The tilt series images were first aligned using the 10 nm gold particles as fiducial markers, and then reconstructed by weighted back-projection into tomograms using the IMOD software[38]. The Chlamydomonas tomograms were previously utilised for the analysis of other axonemal complexes[33]. Tomographic reconstructions with compressed flagella (caused by embedding in too thin ice during cryo-sample preparation) or insufficient fiducial markers for alignment were excluded from subtomogram averaging and analysis. The 96 nm axonemal repeat units along the doublet microtubules were extracted from the raw tomograms, aligned (volume size, 110 × 84 × 80 nm), and averaged (including missing wedge compensation) using the program PEET[20] to obtain sub-tomogram averages with enhanced signal-to-noise ratio and improved resolution. To obtain structures with consistent conformations, we further performed automated classification on the aligned sub-tomograms from sea urchin sample A (sperm frozen while actively beating), using a clustering approach (principle component analysis) built into the PEET program[21]. To focus the classification on different dynein isoforms of interest, appropriate masks were applied prior to classification.

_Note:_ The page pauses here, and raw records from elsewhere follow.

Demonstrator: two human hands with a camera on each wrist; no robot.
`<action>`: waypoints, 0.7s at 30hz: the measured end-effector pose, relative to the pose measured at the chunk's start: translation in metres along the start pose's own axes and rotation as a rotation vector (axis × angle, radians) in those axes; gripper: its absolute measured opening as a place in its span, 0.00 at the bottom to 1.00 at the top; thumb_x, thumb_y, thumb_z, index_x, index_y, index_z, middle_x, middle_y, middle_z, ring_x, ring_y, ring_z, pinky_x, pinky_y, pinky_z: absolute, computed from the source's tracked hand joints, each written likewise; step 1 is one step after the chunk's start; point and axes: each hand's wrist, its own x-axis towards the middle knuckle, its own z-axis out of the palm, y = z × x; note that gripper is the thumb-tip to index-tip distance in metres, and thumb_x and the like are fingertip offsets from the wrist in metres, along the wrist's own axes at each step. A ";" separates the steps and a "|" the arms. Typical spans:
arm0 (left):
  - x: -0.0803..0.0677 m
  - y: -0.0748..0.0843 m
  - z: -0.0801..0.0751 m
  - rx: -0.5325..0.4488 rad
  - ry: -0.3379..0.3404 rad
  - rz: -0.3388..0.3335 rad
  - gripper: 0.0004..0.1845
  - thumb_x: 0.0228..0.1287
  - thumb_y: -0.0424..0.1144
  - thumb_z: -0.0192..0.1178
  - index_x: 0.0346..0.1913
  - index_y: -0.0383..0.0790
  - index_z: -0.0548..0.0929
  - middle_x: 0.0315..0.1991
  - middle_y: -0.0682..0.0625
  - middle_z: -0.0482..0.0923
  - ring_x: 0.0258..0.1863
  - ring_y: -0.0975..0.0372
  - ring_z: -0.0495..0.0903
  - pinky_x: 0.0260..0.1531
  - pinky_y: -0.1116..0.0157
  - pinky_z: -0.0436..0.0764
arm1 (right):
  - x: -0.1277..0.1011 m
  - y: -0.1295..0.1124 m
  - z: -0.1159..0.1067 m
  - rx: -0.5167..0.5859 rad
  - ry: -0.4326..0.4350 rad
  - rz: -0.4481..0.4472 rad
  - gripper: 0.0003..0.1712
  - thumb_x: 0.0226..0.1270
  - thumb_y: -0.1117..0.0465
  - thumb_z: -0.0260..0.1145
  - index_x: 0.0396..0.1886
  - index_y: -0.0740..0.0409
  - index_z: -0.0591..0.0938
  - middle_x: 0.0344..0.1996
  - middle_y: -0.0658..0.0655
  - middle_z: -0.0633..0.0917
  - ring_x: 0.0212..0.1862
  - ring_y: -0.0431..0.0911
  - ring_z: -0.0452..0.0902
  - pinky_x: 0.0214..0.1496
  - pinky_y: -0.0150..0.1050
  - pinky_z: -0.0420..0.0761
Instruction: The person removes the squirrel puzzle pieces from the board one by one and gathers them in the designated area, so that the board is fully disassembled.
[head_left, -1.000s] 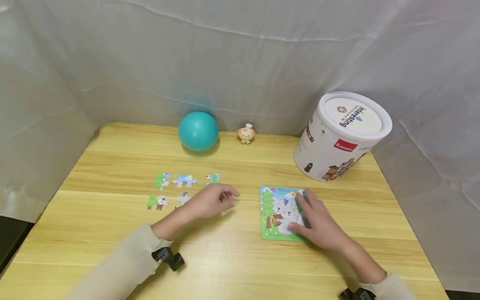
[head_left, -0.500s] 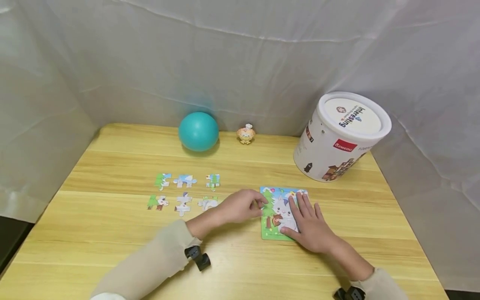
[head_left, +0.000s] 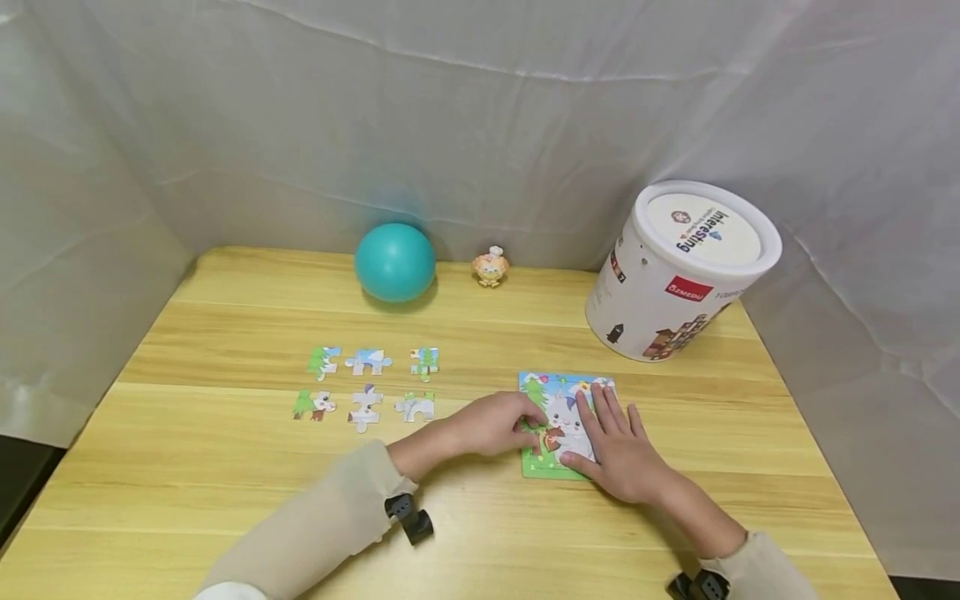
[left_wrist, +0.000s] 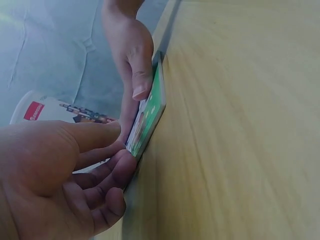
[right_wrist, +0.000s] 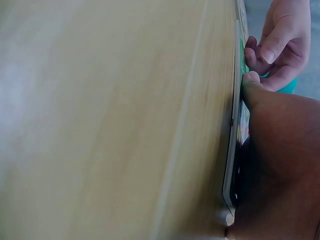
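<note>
A square picture puzzle [head_left: 557, 385] lies on the wooden table [head_left: 480, 517], right of centre. My right hand [head_left: 596, 429] rests flat on it with straight fingers, covering its right half. My left hand [head_left: 531, 422] has its thumb and curled fingers pinching the puzzle's left edge; I cannot tell whether it holds one piece. In the left wrist view the left hand [left_wrist: 122, 147] touches the thin puzzle [left_wrist: 149, 117] with the right hand [left_wrist: 135, 55] behind it. In the right wrist view the puzzle [right_wrist: 235, 100] shows edge-on under the right hand [right_wrist: 280, 165], with the left hand [right_wrist: 275, 45] beyond.
Several loose puzzle pieces [head_left: 365, 407] lie in two rows left of the hands. A teal ball [head_left: 394, 262] and a small figurine [head_left: 490, 267] stand at the back. A large white lidded tub [head_left: 678, 275] is at the back right. White sheeting surrounds the table.
My left hand left a piece in the lower row of loose pieces and moved right to the puzzle's left edge. My right hand flattened out and shifted slightly left on the puzzle.
</note>
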 end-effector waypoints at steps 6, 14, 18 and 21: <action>0.004 0.001 0.006 0.020 -0.024 0.004 0.13 0.71 0.36 0.65 0.55 0.40 0.87 0.37 0.59 0.81 0.29 0.70 0.72 0.37 0.74 0.75 | 0.000 0.000 0.001 -0.002 0.012 -0.010 0.54 0.75 0.35 0.57 0.81 0.66 0.48 0.79 0.73 0.41 0.80 0.67 0.33 0.74 0.72 0.38; 0.005 0.003 0.009 -0.041 -0.018 -0.050 0.22 0.71 0.35 0.65 0.65 0.33 0.78 0.38 0.57 0.80 0.23 0.71 0.70 0.37 0.74 0.74 | 0.000 0.005 0.007 0.050 0.072 -0.050 0.54 0.74 0.34 0.57 0.81 0.67 0.50 0.79 0.75 0.44 0.80 0.67 0.34 0.73 0.73 0.38; 0.006 0.002 0.011 -0.098 -0.006 -0.064 0.20 0.72 0.33 0.64 0.64 0.33 0.79 0.34 0.58 0.80 0.22 0.72 0.70 0.35 0.75 0.74 | 0.001 0.007 0.010 0.052 0.081 -0.056 0.55 0.73 0.32 0.56 0.81 0.65 0.50 0.79 0.74 0.43 0.80 0.66 0.33 0.73 0.72 0.37; 0.007 0.002 0.012 -0.140 0.000 -0.068 0.14 0.73 0.32 0.61 0.58 0.33 0.83 0.29 0.58 0.81 0.19 0.71 0.70 0.32 0.75 0.73 | 0.002 0.010 0.012 0.039 0.061 -0.046 0.56 0.73 0.29 0.52 0.82 0.64 0.48 0.80 0.72 0.41 0.80 0.64 0.30 0.74 0.71 0.36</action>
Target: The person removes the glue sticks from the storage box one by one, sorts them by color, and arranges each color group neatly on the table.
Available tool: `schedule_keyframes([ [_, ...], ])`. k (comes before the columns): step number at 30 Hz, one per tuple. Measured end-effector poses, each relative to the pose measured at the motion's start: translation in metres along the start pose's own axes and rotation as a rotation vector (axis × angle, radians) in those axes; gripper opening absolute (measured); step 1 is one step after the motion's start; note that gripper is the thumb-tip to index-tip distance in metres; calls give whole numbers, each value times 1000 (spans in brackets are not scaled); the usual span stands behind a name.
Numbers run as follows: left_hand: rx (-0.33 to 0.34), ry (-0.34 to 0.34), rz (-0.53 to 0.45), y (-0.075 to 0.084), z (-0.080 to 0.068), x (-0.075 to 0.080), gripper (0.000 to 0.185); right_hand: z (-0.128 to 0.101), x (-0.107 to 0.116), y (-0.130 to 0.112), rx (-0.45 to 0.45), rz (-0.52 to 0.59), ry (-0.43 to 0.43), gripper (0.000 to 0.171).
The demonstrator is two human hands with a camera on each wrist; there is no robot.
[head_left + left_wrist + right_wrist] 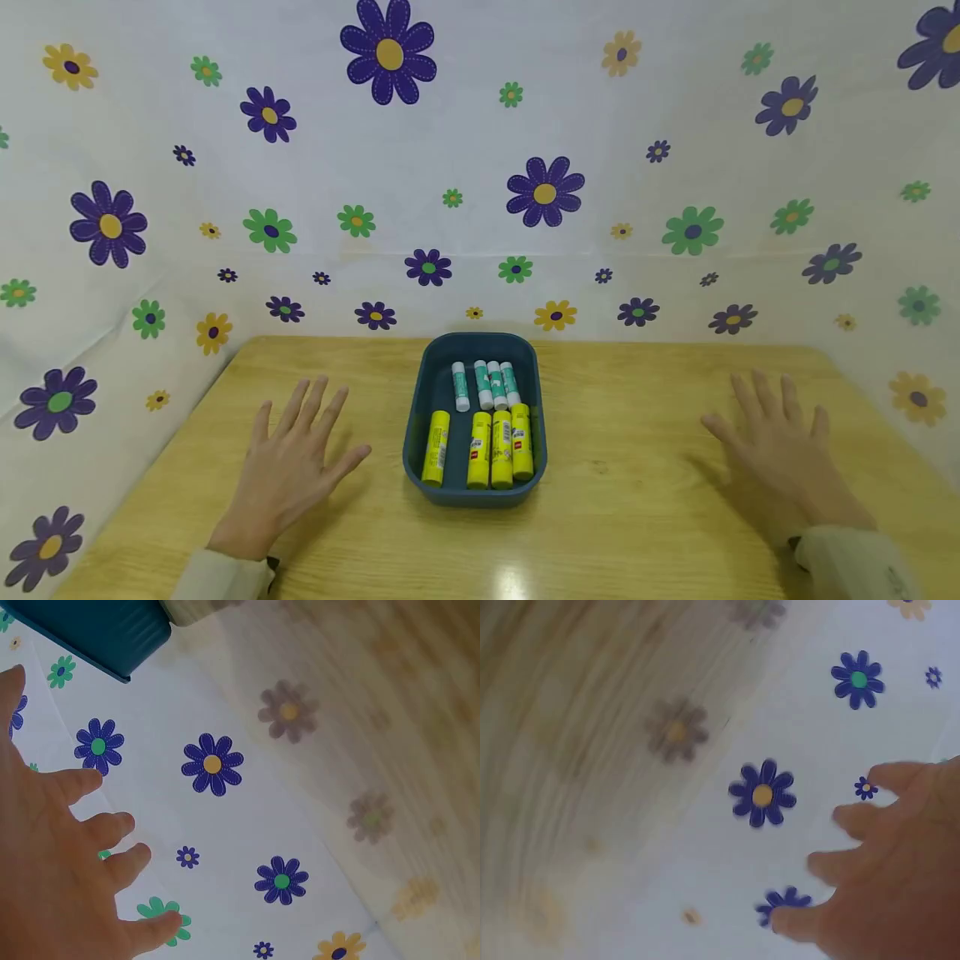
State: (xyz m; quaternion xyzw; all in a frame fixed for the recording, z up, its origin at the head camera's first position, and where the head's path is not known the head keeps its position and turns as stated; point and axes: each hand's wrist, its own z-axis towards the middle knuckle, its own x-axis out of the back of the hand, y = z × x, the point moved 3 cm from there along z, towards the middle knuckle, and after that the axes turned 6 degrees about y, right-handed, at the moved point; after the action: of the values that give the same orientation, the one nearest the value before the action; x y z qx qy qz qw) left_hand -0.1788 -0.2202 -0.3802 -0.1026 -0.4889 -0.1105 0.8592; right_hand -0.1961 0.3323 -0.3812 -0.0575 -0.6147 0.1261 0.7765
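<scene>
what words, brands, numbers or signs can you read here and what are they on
No text is clear enough to quote.
Yellow glue sticks: dark print, red label blocks and barcode-like patches show, but the lettering is too small to read.
White-and-green glue sticks: small markings on the green bands, too small to read.
Blue tray: no lettering visible.
Floral cloth: printed flowers, no words or numbers visible.
</scene>
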Motion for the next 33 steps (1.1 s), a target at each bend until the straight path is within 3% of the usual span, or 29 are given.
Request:
schedule_keyframes([
  [6,-58,-12,-82,14,5,9,74,14,13,-16,-67,355,-130,72],
  [15,-168,-84,-150,44,5,16,70,56,29,-69,-101,666,-175,67],
  [25,-233,-130,-210,59,1,8,67,94,27,-113,-161,888,-242,71],
  [33,-275,-156,-231,65,0,7,67,110,24,-140,-212,1012,-276,59],
])
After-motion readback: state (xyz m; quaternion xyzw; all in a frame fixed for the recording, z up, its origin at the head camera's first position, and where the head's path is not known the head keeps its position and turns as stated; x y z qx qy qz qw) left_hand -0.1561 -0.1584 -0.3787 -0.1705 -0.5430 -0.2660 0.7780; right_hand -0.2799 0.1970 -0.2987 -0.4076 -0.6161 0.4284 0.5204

Subtomograms that contain the dynein of interest in the same state were grouped into the same class and were averaged using the original alignment to generate a class-average; masks were only used for the classifications, but not for alignment or averaging. The resolution of the resulting averages was estimated in a (20 nm)[3] sub-volume in the centre of interest using the 0.5 criterion of the Fourier shell correlation method[39]. The number of tomograms, and both particle numbers and resulting resolutions are reported in Supplementary Table 1, for each sample. The crystal structure fitting and 3D visualisation by isosurface rendering were carried out using the UCSF Chimera program[40]. To generate the simulated density maps of dynein in different conformational states, the linker was cut at the proposed linker-swing hinge site from the crystal structure of S. cerevisiae (yeast) cytoplasmic dynein (PDB 4AKI A chain)[12], and the N-terminal linker part (between hinge and tail) was rotated around the hinge point to the locations predicted by our cryo-ET structures. The density maps were generated from these modified crystal structures using the Chimera molmap command.